## PROBLEM
Each record, exactly as written, should be printed again.

## RECORDS FOR THIS EXERCISE
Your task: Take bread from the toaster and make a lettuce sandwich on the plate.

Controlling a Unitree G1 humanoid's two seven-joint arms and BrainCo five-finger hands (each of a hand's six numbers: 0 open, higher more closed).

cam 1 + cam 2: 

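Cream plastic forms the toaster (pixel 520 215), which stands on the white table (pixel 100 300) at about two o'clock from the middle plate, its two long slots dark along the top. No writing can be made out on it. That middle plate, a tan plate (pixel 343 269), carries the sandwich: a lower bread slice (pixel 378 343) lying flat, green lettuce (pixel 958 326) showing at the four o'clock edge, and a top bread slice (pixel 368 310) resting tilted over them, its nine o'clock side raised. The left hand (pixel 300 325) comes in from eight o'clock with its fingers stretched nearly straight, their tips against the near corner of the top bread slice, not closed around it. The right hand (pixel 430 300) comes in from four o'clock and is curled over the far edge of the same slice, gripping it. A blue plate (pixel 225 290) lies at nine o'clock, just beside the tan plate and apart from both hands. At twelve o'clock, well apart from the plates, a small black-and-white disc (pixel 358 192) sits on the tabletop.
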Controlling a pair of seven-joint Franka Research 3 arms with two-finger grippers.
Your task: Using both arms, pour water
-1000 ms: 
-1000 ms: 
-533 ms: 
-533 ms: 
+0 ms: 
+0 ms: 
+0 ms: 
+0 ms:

## ANSWER SECTION
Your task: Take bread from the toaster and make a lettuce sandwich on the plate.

Controlling a Unitree G1 humanoid's two seven-joint arms and BrainCo five-finger hands (each of a hand's six numbers: 0 open, higher more closed).

cam 1 + cam 2: 

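Cream plastic forms the toaster (pixel 520 215), which stands on the white table (pixel 100 300) at about two o'clock from the middle plate, its two long slots dark along the top. No writing can be made out on it. That middle plate, a tan plate (pixel 343 269), carries the sandwich: a lower bread slice (pixel 378 343) lying flat, green lettuce (pixel 958 326) showing at the four o'clock edge, and a top bread slice (pixel 368 310) resting tilted over them, its nine o'clock side raised. The left hand (pixel 300 325) comes in from eight o'clock with its fingers stretched nearly straight, their tips against the near corner of the top bread slice, not closed around it. The right hand (pixel 430 300) comes in from four o'clock and is curled over the far edge of the same slice, gripping it. A blue plate (pixel 225 290) lies at nine o'clock, just beside the tan plate and apart from both hands. At twelve o'clock, well apart from the plates, a small black-and-white disc (pixel 358 192) sits on the tabletop.
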Controlling a pair of seven-joint Franka Research 3 arms with two-finger grippers.
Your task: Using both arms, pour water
-1000 ms: 
-1000 ms: 
-533 ms: 
-533 ms: 
+0 ms: 
+0 ms: 
+0 ms: 
+0 ms:

No further output is expected for this exercise.